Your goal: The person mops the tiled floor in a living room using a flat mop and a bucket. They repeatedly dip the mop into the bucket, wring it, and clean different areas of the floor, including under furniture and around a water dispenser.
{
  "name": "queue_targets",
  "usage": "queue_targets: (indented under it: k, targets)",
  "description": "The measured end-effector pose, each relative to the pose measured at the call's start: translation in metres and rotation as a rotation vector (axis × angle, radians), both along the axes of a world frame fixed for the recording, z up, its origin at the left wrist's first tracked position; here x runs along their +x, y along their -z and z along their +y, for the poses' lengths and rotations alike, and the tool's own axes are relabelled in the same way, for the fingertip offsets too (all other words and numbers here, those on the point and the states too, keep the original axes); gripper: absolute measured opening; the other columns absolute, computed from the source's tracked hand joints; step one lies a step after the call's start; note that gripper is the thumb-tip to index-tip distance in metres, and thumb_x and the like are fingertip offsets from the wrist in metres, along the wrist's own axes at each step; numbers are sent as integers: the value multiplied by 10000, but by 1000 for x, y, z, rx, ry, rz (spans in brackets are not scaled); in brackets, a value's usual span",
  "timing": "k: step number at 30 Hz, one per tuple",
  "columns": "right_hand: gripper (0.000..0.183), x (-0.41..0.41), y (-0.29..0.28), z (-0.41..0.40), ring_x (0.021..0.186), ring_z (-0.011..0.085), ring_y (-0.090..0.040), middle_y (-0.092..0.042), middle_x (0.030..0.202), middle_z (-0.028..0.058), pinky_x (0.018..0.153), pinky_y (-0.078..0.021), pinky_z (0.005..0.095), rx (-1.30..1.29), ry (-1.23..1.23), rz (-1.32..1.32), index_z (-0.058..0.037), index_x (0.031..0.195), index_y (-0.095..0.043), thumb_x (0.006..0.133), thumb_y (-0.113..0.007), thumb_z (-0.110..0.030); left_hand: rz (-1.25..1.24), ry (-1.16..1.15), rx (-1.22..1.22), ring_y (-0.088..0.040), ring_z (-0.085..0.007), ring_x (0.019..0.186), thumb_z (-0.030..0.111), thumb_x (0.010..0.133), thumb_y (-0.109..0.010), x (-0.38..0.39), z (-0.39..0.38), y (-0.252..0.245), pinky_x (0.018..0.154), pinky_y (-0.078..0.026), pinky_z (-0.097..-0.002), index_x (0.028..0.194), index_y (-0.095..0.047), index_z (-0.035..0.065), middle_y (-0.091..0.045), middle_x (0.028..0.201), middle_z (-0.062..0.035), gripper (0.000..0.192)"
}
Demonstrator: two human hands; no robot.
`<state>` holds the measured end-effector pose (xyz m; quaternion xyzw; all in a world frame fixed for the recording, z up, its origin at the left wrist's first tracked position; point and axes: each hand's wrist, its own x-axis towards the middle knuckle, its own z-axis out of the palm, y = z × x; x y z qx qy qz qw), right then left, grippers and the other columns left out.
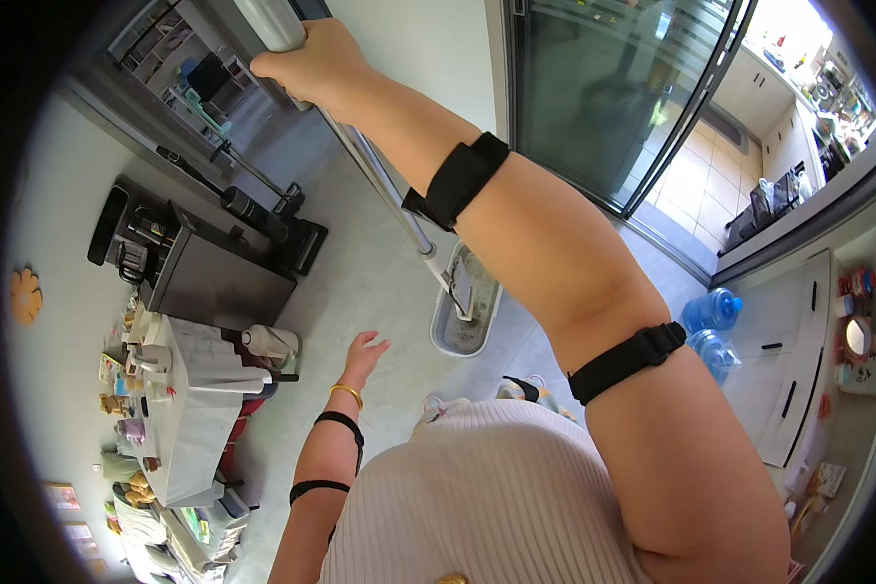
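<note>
My right hand point(325, 62), raised at the upper left, grips the mop handle point(271, 23) near its white upper part. The mop's metal pole point(390, 193) slants down to a flat mop head point(461, 292). That head rests in a long grey plastic tub point(439, 337) on the floor; the tub holds murky water with dark bits in it. My left hand point(365, 358) hangs low over the floor, left of the tub, fingers apart and holding nothing. A gold bangle point(347, 395) circles its wrist.
A cloth-covered table point(193, 431) and a beige jug point(271, 343) are at left. Beyond stand a dark cabinet point(219, 281) and an upright vacuum cleaner point(266, 219). Blue water bottles point(709, 312) stand by white cabinets point(770, 372) at right. A sliding glass door point(598, 95) borders the kitchen.
</note>
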<state>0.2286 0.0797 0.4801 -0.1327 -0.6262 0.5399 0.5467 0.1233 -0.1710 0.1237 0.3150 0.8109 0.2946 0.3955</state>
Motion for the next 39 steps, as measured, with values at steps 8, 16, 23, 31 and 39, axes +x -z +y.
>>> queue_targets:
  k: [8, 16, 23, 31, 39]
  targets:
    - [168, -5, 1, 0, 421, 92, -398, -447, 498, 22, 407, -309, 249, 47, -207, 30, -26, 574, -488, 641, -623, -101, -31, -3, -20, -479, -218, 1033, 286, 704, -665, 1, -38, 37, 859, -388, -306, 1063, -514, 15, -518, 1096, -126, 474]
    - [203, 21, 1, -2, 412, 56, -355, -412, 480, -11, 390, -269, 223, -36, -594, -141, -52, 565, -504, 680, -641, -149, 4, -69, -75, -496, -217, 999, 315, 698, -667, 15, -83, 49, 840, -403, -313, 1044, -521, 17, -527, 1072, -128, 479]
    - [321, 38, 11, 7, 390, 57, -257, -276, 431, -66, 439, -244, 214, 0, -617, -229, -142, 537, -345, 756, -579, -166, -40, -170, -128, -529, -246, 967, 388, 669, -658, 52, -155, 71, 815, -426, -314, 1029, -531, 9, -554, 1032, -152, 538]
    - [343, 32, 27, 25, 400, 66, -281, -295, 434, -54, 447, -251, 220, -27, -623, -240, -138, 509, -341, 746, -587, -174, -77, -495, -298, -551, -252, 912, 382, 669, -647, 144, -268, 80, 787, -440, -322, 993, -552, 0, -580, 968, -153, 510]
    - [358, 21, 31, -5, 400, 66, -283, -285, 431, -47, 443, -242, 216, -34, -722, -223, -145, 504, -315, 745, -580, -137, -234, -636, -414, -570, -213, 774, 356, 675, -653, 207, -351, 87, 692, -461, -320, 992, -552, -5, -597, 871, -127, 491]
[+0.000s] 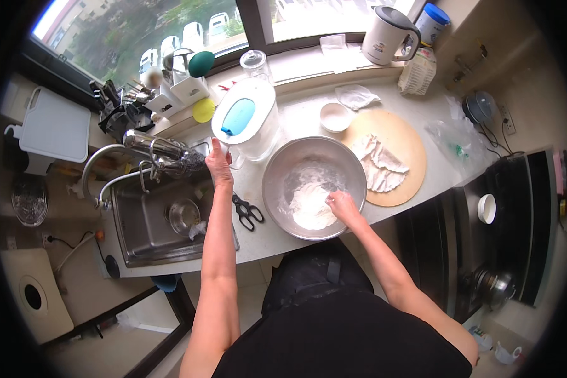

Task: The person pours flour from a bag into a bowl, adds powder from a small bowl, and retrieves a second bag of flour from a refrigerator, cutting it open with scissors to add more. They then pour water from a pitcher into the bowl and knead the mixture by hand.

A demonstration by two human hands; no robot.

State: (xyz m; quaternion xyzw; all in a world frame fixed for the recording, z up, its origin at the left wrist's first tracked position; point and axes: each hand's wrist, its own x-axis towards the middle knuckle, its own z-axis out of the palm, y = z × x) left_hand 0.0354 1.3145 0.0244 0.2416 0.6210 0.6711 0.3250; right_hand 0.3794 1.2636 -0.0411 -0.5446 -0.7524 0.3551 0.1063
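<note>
My left hand (pixel 219 160) grips the handle of a clear water pitcher (pixel 263 137) with a white and blue lid, which stands upright between the sink and a large steel mixing bowl (pixel 274 189). White flour (pixel 312 205) lies in the bowl, partly clumped. My right hand (pixel 342 205) is inside the bowl at the flour's right edge, fingers curled; whether they hold something is hard to see. To the bowl's right, a crumpled white cloth (pixel 382 165) rests on a round wooden board (pixel 413 141). A small white bowl (pixel 335 117) sits behind the mixing bowl.
Black-handled scissors (pixel 248 212) lie between the sink (pixel 141 255) and the mixing bowl. A white kettle (pixel 386 38) stands on the window ledge, with a paper bag (pixel 418 71) near it. A plastic bag (pixel 460 141) lies at the right, beyond the board. The stove (pixel 501 245) is at the far right.
</note>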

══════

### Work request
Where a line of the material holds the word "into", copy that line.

### Result of this exercise
Your goal: The person mops the tiled floor in a living room using a flat mop and a bucket. They repeatedly dip the mop into the bucket, wring it, and clean different areas of the floor, including under furniture and around a water dispenser.
Task: The person pours flour from a bag into a bowl, adds powder from a small bowl, and retrieves a second bag of flour from a refrigerator, cutting it open with scissors to add more. They then pour water from a pitcher into the bowl and knead the mixture by hand.

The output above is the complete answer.